=== WHAT YOU WILL DO ===
For the data below, please report each line where the word "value" is found.

┌─ THE DATA

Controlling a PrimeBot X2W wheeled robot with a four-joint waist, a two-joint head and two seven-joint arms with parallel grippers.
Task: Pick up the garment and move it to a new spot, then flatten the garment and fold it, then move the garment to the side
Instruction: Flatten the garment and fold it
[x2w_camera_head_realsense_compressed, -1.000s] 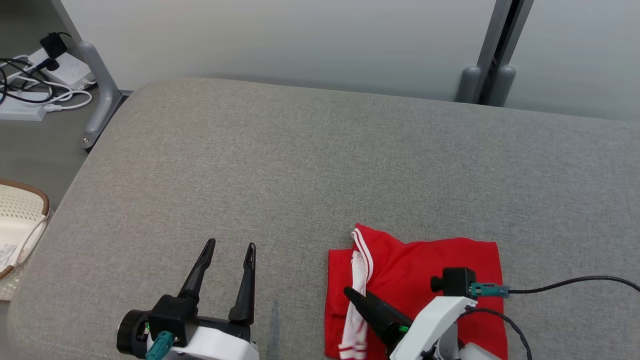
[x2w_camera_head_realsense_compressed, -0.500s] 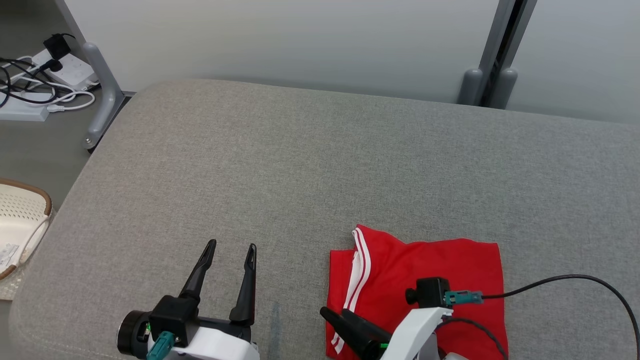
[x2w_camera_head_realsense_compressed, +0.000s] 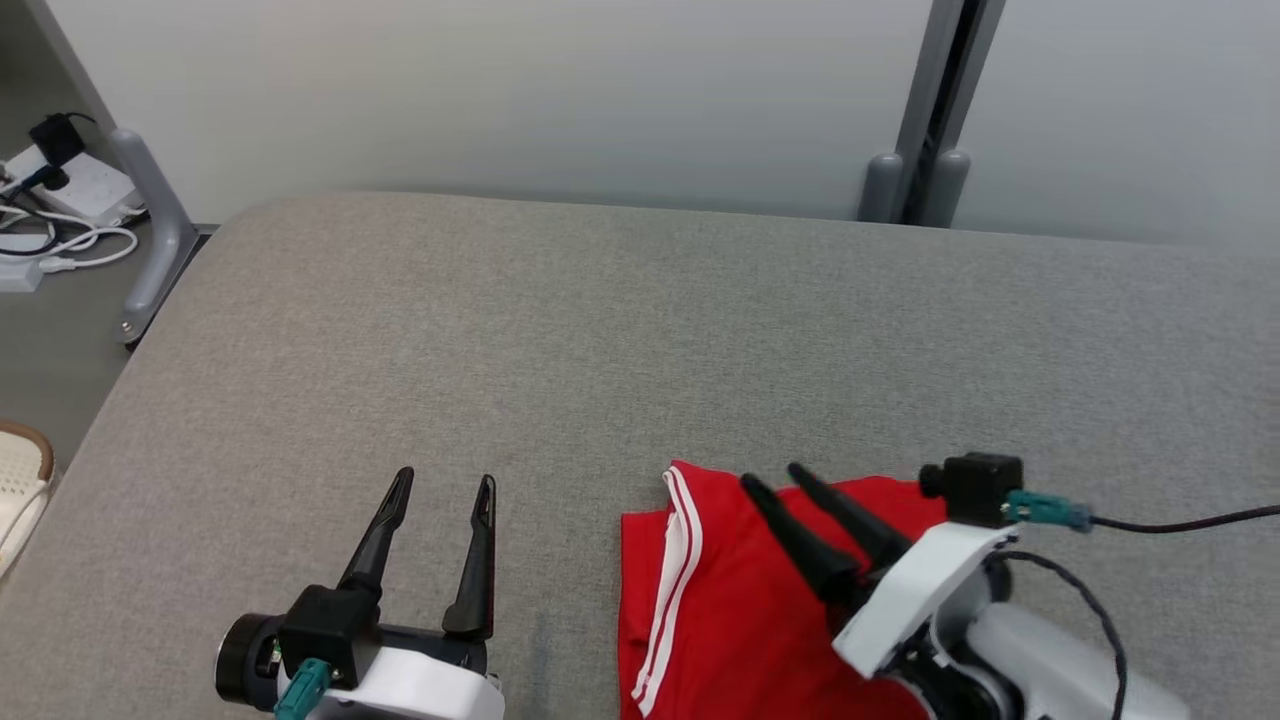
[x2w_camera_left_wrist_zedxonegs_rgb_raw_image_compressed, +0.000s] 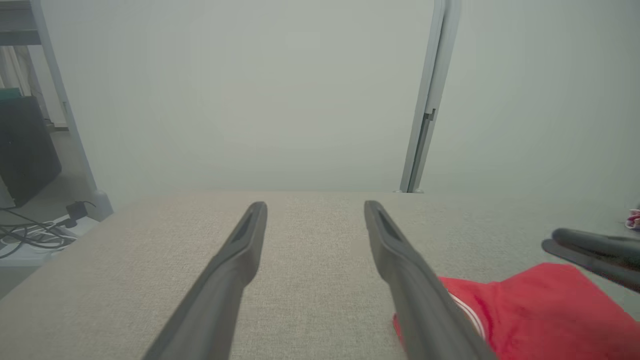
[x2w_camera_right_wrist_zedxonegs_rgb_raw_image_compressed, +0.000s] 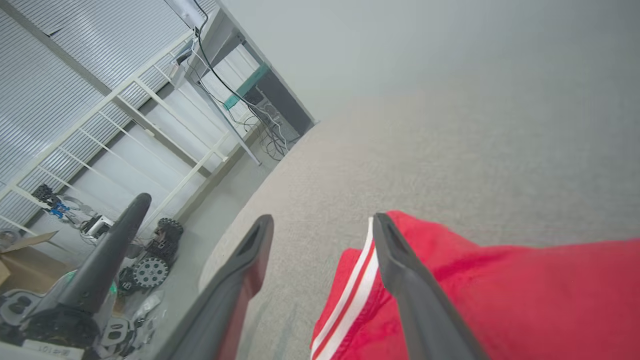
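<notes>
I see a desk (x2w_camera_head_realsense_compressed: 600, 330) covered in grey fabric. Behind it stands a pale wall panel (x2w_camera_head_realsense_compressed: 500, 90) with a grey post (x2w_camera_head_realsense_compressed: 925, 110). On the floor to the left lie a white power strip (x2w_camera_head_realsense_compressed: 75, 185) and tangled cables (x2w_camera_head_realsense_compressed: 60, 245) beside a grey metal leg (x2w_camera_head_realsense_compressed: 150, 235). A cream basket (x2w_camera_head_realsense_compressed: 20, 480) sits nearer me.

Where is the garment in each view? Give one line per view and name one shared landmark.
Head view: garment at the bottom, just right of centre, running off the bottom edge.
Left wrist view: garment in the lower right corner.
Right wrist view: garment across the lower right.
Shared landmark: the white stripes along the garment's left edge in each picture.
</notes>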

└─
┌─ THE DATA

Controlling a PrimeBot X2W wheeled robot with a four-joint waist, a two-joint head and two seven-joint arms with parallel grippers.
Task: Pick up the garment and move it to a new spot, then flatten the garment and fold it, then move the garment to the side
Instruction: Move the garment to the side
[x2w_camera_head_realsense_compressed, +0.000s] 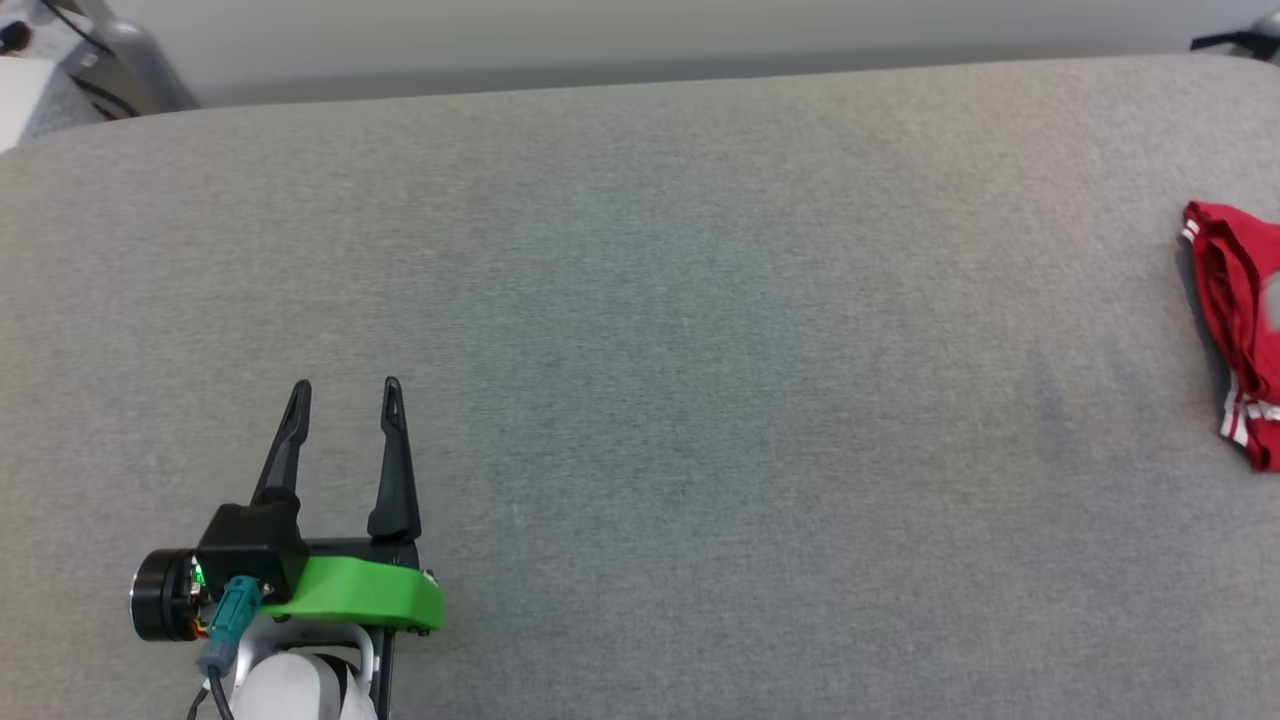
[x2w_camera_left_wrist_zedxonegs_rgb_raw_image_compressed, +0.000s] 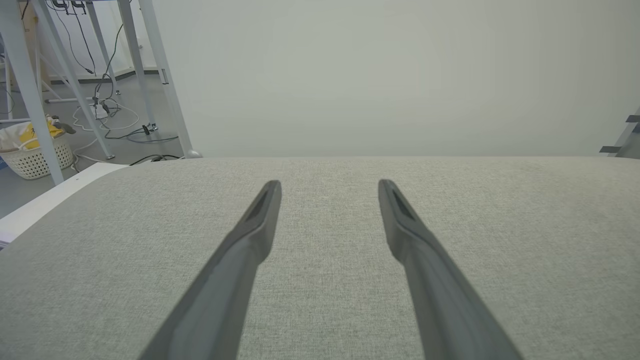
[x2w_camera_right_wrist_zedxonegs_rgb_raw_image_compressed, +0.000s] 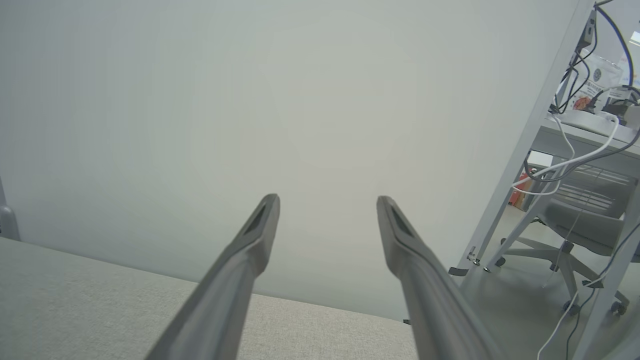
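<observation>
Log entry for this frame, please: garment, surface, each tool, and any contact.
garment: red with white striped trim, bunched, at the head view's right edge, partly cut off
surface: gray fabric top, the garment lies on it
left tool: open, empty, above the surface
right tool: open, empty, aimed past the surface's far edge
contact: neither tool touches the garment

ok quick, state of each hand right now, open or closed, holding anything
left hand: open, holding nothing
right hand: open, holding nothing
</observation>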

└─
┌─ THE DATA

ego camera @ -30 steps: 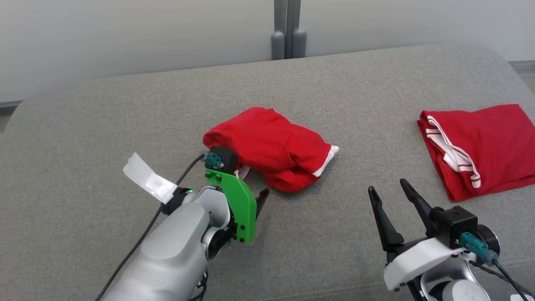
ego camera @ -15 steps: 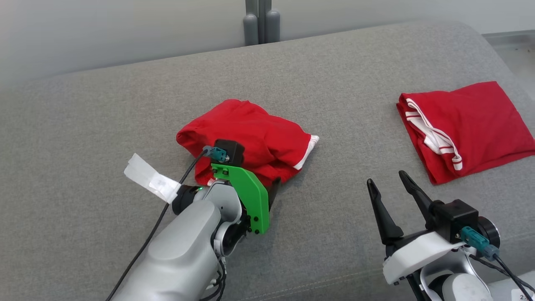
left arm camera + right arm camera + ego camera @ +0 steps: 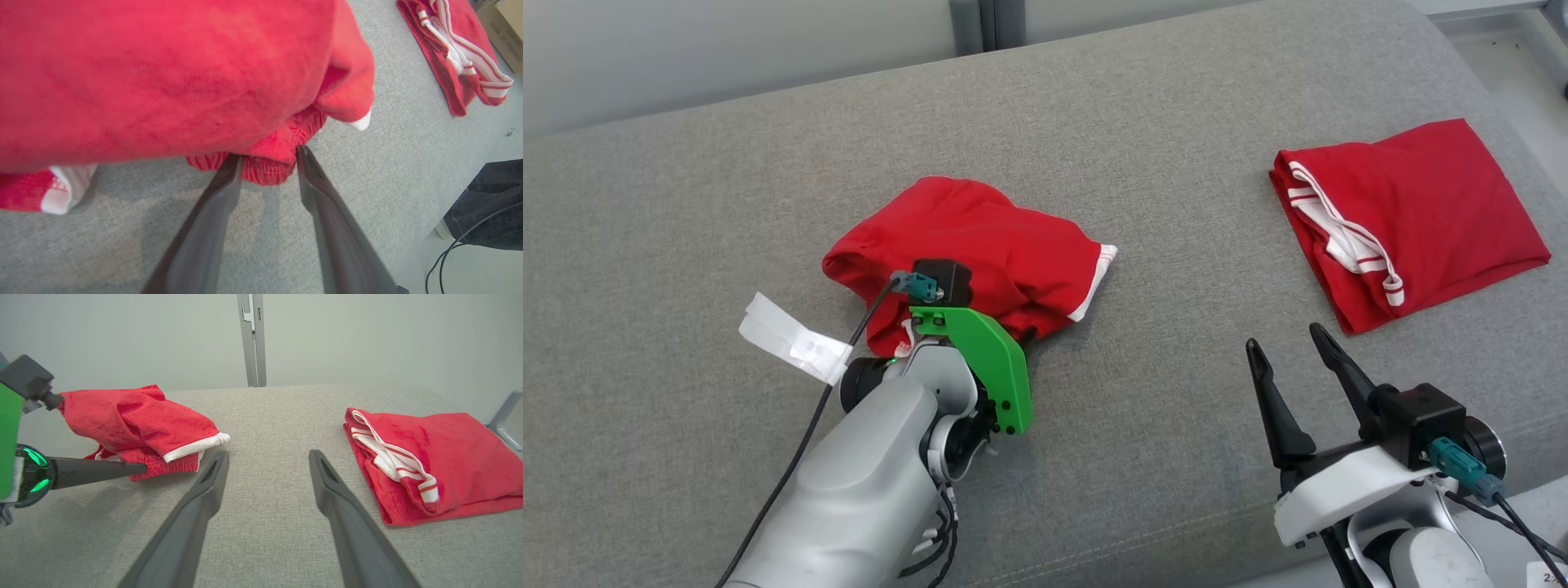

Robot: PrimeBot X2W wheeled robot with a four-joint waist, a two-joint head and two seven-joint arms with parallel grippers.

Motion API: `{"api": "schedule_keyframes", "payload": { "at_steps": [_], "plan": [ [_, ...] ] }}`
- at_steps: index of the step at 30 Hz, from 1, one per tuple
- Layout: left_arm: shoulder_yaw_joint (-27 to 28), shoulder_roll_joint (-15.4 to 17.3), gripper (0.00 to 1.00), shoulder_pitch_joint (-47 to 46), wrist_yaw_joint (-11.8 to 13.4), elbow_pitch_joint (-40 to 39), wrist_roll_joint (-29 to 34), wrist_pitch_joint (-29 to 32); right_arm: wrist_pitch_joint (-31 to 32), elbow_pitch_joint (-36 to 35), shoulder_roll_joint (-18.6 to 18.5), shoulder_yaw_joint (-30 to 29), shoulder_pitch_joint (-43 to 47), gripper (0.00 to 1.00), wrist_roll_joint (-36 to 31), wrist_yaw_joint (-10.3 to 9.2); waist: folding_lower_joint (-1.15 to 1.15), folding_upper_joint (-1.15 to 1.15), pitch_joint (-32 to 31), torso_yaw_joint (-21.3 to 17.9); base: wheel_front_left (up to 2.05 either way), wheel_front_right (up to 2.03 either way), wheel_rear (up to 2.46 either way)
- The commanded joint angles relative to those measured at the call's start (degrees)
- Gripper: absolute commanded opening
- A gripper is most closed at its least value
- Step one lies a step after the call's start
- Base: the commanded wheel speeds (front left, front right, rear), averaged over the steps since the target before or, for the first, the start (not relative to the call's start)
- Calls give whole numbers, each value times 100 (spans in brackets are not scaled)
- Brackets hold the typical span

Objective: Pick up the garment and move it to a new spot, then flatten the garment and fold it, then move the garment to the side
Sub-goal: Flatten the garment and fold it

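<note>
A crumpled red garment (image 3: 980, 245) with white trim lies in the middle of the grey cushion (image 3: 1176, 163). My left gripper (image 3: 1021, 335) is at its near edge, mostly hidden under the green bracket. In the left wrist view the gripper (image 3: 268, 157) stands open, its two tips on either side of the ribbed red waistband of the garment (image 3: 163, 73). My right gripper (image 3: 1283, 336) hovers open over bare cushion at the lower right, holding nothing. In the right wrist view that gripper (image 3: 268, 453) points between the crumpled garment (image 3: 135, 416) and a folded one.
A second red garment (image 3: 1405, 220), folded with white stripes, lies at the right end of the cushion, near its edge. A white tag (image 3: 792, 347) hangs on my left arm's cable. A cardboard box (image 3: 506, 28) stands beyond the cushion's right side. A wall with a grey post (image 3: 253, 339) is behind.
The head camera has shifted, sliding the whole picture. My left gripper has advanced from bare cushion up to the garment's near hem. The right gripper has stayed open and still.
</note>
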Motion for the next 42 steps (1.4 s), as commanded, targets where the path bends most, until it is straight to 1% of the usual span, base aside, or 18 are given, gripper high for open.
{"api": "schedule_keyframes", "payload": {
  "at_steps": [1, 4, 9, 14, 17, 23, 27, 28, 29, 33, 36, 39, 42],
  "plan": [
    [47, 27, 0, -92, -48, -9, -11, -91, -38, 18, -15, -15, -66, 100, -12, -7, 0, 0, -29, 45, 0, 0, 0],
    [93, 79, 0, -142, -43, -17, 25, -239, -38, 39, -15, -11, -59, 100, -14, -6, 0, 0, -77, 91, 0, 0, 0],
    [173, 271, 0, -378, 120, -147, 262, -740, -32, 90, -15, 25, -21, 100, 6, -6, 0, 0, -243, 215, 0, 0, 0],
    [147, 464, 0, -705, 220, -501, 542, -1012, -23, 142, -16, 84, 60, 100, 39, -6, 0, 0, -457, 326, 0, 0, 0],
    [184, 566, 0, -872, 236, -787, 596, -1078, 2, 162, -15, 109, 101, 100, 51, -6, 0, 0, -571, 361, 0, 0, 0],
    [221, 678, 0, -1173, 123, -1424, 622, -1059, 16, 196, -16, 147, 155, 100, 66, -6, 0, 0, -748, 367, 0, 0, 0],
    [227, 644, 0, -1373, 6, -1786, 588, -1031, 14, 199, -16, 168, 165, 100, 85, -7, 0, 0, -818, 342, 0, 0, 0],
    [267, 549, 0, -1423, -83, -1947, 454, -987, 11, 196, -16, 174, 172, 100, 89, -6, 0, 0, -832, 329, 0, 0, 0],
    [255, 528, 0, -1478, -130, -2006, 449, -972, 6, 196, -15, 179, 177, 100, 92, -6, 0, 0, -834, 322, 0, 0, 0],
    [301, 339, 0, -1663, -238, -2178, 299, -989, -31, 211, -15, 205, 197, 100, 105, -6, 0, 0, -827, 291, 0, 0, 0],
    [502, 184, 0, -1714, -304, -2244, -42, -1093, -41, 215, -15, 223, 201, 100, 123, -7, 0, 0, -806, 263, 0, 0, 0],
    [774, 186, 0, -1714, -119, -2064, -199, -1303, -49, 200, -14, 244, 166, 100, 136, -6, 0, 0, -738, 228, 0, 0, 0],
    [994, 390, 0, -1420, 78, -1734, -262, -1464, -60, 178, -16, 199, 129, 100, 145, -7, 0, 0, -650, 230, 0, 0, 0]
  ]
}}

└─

=== OUTPUT OF THE EXERCISE ===
- A gripper is most closed at its least value
- Calls give whole numbers, each value times 100 (spans in brackets are not scaled)

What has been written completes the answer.